[Source data]
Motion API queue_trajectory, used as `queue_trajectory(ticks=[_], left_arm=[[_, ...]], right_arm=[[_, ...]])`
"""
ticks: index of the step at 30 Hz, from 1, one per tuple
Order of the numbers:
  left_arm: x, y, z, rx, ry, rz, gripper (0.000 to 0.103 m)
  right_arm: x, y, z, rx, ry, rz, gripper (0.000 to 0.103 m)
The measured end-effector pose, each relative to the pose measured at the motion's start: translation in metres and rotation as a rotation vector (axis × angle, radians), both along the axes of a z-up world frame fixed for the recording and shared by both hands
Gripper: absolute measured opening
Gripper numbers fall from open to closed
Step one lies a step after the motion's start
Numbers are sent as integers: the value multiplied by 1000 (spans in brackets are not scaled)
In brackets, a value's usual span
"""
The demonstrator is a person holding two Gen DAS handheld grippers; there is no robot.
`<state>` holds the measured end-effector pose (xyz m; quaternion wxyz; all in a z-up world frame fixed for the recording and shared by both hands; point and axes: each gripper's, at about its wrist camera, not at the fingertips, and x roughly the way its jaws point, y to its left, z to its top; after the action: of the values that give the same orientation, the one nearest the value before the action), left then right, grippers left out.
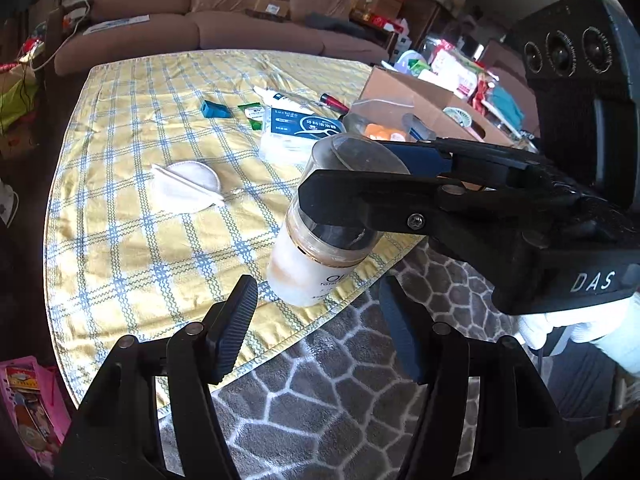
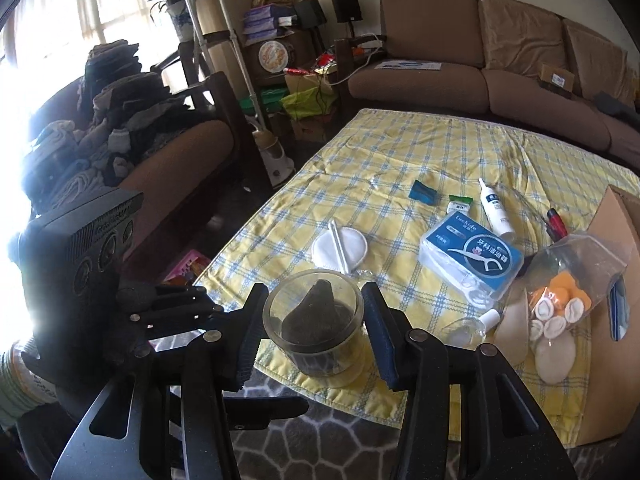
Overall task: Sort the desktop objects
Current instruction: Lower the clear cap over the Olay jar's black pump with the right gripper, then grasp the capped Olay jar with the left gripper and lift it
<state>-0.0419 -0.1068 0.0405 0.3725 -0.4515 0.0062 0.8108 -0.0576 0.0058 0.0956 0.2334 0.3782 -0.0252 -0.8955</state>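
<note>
A frosted cosmetic bottle [image 1: 308,264] with a clear cap [image 2: 314,320] stands tilted at the near edge of the yellow checked tablecloth [image 1: 132,208]. My right gripper [image 2: 312,328] is shut on the bottle's cap, a finger on each side; it shows in the left wrist view [image 1: 352,184] coming in from the right. My left gripper [image 1: 316,320] is open and empty, just in front of and below the bottle. A blue floss-pick box [image 2: 472,252], a white tube [image 2: 494,208], a round cotton pad [image 2: 340,244] and a blue sharpener [image 2: 424,192] lie on the cloth.
A cardboard box [image 2: 612,320] stands at the table's right edge, with a clear bag of orange and white pieces [image 2: 560,304] in front of it. A red pen [image 2: 556,222] and a small clear bottle [image 2: 472,326] lie nearby. Brown sofas stand behind and to the left.
</note>
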Motion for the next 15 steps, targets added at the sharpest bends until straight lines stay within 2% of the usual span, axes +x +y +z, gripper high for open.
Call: queue_trajectory(ticks=[4, 6, 8, 10, 13, 15], left_arm=[[-1, -3, 1, 3, 0, 9, 59], [-3, -5, 2, 16, -2, 18, 59], [-5, -7, 4, 31, -7, 23, 59], [-5, -8, 4, 32, -7, 25, 59], [-6, -8, 3, 28, -11, 25, 59], [-5, -8, 3, 28, -11, 22, 59]], right_arm=[[-2, 0, 1, -16, -14, 2, 50], [-5, 1, 1, -42, -62, 21, 53], [-9, 6, 2, -55, -126, -6, 64], [-8, 17, 12, -125, -125, -42, 82], [-4, 33, 35, -180, -69, -98, 82], [-5, 35, 45, -164, -59, -121, 79]])
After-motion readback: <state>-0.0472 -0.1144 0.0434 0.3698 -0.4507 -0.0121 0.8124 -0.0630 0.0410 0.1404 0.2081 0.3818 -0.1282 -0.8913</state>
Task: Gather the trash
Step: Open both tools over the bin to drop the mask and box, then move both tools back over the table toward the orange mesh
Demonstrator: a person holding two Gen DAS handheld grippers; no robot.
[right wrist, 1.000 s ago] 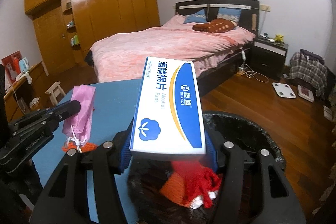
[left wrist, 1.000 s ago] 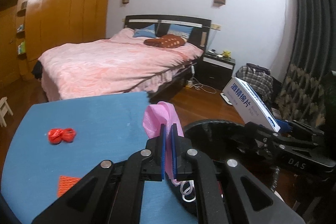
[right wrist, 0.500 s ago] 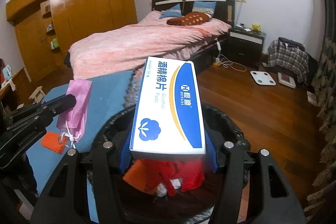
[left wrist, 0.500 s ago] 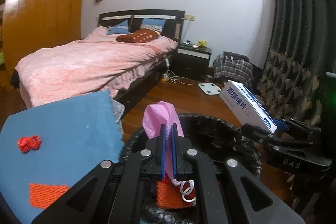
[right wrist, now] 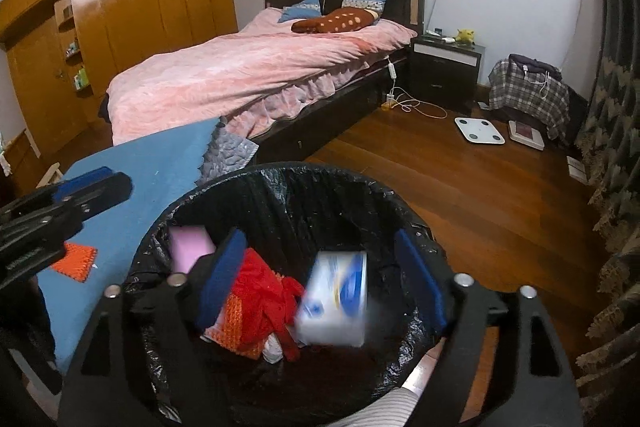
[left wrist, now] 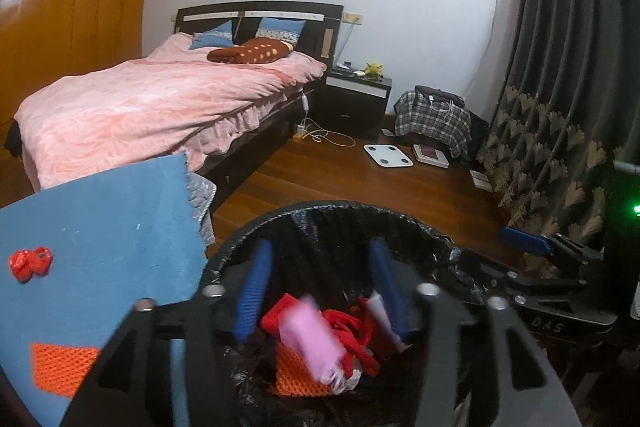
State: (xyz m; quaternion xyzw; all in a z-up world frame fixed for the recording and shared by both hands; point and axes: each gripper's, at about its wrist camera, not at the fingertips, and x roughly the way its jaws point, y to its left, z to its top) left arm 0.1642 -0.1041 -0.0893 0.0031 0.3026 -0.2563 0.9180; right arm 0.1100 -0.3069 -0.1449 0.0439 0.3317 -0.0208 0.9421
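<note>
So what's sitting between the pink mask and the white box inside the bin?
In the right wrist view, red mesh netting fills the stretch between the pink mask and the blurred white box inside the bin.

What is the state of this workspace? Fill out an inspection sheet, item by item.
Surface: blue table, cloth edge ragged beside the bin.
Job's things: pink mask and white-blue box, both blurred, inside the black-lined trash bin; red and orange scraps beneath.
Clutter: red wrapper and orange mesh piece on the table.
Grippers: left gripper and right gripper open, empty, over the bin.
Cables: white cord on the floor by the nightstand.
Surroundings: pink bed, scale, plaid bag, curtain.
</note>
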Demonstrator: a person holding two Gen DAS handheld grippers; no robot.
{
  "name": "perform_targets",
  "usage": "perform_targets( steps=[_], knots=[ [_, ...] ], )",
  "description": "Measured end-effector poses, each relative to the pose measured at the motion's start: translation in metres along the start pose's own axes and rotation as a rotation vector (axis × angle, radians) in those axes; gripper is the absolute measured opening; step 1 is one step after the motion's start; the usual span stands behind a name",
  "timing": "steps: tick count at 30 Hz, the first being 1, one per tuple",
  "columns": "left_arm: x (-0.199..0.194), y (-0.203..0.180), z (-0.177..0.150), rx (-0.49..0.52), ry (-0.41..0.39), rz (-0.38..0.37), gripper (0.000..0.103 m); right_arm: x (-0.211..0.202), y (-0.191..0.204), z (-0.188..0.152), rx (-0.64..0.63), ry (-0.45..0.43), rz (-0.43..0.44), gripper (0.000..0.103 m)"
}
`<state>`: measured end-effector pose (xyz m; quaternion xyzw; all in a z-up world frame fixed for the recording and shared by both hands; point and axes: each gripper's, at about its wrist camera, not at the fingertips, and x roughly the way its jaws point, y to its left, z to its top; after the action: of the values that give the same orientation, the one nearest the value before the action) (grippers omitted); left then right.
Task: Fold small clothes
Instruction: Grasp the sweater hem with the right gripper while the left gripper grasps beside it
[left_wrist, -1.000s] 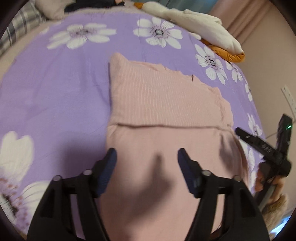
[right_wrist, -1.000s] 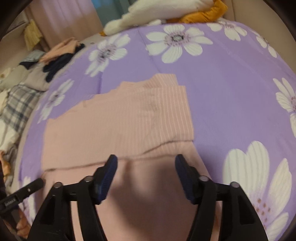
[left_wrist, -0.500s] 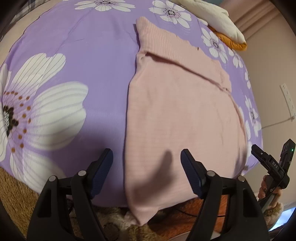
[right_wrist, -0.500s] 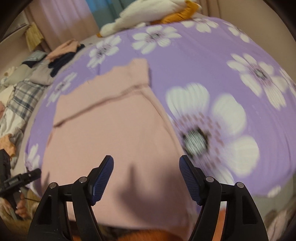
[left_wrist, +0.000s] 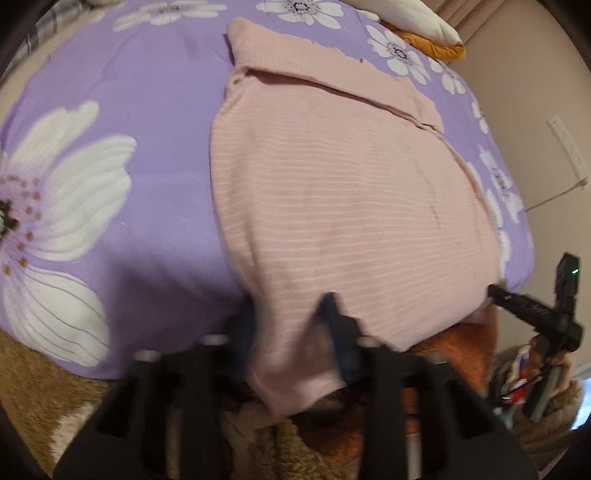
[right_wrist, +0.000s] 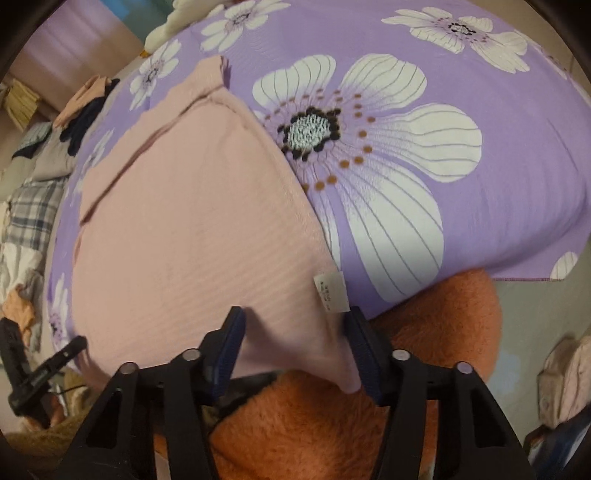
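Both wrist cameras looked steeply down from close above the bed's near edge, sharing the ribbed pink knit garment (left_wrist: 347, 192) (right_wrist: 192, 229) on the purple flowered bedsheet (left_wrist: 147, 110) (right_wrist: 498, 92).

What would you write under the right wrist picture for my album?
Right tool closing around pink cloth's corner on flowery purple sheet.
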<state>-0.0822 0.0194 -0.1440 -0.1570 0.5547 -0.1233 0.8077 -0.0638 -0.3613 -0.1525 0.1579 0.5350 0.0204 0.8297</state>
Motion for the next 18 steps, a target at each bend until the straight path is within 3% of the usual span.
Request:
perform_targets(
  steps=[3, 6, 13, 15, 18],
  knots=[
    [0.0, -0.003, 0.0, 0.003, -0.003, -0.004, 0.01, -0.003, 0.01, 0.001, -0.052, 0.015, -0.008, 0.016],
    [-0.007, -0.008, 0.002, 0.01, -0.017, -0.017, 0.009, -0.011, 0.02, 0.002, -0.093, 0.012, 0.017, 0.006],
    [-0.03, -0.007, 0.023, -0.035, -0.047, -0.116, 0.009, -0.047, 0.044, 0.031, -0.133, -0.076, 0.278, 0.002],
    [-0.038, -0.006, 0.032, -0.048, -0.069, -0.16, 0.009, -0.053, 0.045, 0.038, -0.135, -0.103, 0.317, 0.002],
    [-0.041, -0.009, 0.044, -0.051, -0.087, -0.154, 0.009, -0.057, 0.052, 0.06, -0.168, -0.146, 0.326, 0.002]
  ],
)
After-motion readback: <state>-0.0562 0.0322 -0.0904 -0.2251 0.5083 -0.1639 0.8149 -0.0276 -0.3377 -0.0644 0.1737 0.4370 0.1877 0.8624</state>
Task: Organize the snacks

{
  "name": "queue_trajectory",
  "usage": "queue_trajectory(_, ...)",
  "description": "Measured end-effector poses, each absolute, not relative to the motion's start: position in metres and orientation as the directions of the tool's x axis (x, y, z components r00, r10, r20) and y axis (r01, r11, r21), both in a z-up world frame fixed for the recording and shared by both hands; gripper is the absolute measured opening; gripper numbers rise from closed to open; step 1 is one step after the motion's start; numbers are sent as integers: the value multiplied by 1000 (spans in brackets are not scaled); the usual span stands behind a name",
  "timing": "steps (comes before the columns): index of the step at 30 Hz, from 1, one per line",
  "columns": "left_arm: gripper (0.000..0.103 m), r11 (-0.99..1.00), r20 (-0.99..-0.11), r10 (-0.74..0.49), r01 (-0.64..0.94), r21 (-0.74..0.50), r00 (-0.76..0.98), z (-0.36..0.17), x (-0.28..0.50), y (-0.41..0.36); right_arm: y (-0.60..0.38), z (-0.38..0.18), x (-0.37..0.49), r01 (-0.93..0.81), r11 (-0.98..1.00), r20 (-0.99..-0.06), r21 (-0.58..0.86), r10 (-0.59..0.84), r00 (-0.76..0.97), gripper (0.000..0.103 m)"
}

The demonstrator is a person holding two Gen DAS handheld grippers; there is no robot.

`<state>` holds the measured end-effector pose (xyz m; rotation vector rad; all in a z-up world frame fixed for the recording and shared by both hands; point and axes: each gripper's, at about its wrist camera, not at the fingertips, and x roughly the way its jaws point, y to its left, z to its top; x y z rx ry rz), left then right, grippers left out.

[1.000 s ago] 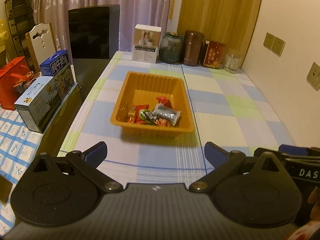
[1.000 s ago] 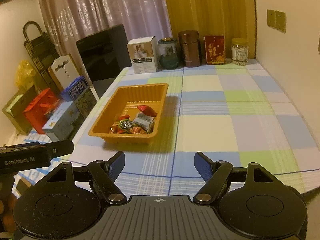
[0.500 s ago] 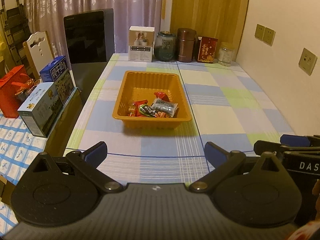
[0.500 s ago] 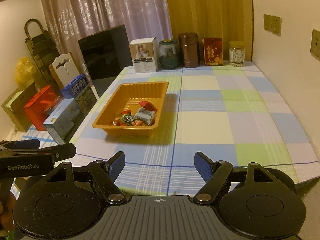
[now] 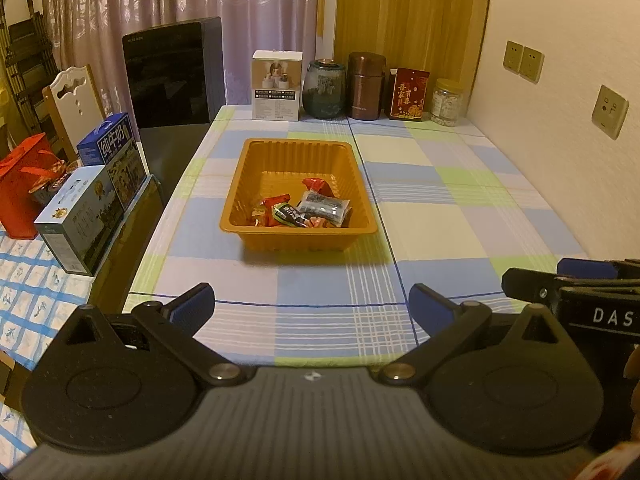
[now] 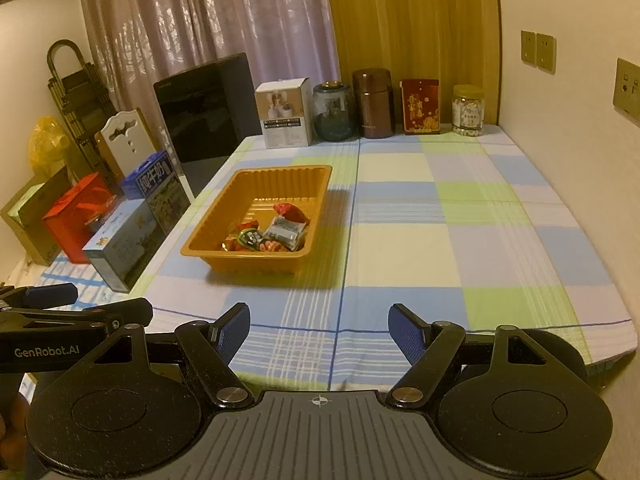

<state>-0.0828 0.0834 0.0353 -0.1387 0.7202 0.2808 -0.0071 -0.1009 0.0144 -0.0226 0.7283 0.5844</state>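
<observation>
At 12 o'clock from both empty, spread-jawed tools, left hand-held gripper and right hand-held gripper, sits the orange tray on the bench. Snack packets piled inside at 6 o'clock: light, crinkly, slippery; pinch a sealed edge.

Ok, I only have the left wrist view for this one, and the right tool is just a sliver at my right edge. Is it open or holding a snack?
Observer: The right tool is open, and only tablecloth shows between its fingers.
Reviewer: Are there any snacks on the cloth further right, outside my frame?
Observer: None that I can see out to the cloth's right edge. The snacks all lie in the orange tray.
Reviewer: Is there anything past the red bag on the left?
Observer: A dark box stands beside the red bag.
</observation>
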Motion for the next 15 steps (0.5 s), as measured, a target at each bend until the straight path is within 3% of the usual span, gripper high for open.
queue_trajectory(15,103,953,-663,204,-302,-34,720,34,-83,83,-100,12,-9,-513,839,-636,182,498,589,76)
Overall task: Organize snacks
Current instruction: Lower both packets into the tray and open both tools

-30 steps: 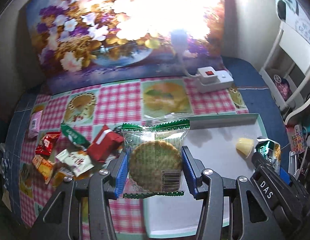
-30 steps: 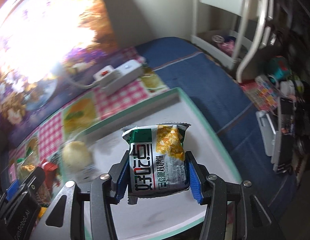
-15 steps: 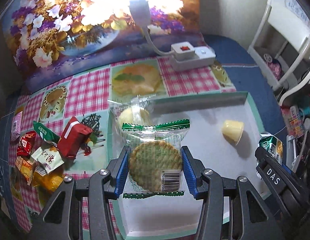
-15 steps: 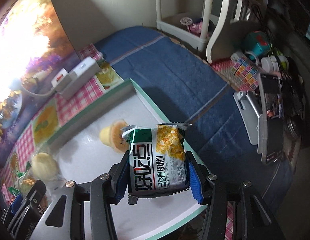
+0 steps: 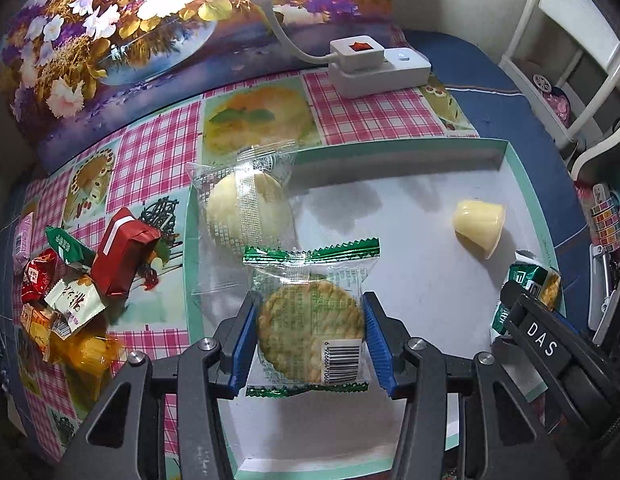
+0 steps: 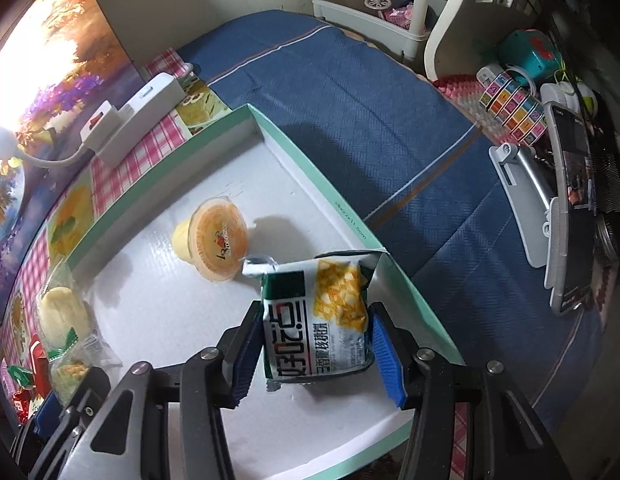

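Snacks are in both our tongs: the left tongs (image 5: pixel 310 332) pinch a clear-wrapped round cracker (image 5: pixel 310 334) by its two sides, and the right tongs (image 6: pixel 316 344) pinch a green corn-snack packet (image 6: pixel 316 316) the same way. Both packets hang above the white floor of the green-rimmed tray (image 5: pixel 410 276), so we judge the coming move is downward. Farther out lie a jelly cup (image 6: pixel 216 238), a pale wrapped cake (image 5: pixel 248 212), and loose sweets (image 5: pixel 70 296) on the checked surface (image 5: pixel 370 114).
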Motion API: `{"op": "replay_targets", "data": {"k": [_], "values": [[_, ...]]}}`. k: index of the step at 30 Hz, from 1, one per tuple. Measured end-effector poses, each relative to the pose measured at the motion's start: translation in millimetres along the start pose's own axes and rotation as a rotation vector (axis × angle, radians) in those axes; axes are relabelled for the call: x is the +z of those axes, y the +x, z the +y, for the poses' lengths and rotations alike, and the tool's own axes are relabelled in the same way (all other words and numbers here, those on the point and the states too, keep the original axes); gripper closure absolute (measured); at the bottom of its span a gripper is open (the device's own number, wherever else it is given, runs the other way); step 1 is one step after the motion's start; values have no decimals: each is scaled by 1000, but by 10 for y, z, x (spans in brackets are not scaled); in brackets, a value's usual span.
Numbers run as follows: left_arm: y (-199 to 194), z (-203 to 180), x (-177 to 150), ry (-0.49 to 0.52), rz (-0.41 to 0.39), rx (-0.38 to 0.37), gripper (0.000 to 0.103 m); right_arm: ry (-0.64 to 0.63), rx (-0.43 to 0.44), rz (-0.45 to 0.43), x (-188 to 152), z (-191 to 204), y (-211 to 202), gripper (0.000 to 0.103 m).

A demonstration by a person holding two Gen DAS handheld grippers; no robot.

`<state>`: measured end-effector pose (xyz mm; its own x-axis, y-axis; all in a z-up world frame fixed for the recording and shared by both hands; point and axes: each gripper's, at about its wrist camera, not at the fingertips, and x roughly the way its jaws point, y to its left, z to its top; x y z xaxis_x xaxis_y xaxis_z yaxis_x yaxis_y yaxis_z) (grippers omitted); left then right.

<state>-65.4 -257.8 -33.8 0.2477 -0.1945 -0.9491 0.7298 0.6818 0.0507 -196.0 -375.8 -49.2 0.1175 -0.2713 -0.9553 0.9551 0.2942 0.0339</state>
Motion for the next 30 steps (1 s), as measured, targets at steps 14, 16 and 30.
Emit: {"op": "replay_targets", "data": {"k": [14,16,30], "values": [[-42,35,-9,-14,-9,-4,43,-11,18,-11,41,-32,-63,40],[-57,59,-8,-23,-14,-4,42,-8,20,-15,56,-45,-82,40],[-41,254,16,-117,-34,22,9,-56,40,-58,78,48,-182,7]]}}
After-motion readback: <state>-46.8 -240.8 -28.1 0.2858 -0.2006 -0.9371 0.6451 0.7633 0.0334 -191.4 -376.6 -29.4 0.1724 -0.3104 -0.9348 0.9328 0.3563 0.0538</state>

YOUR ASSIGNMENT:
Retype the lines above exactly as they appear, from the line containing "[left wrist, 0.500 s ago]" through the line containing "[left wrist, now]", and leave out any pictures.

EXERCISE ANSWER:
[left wrist, 0.500 s ago] 
[right wrist, now] 
[left wrist, now] 

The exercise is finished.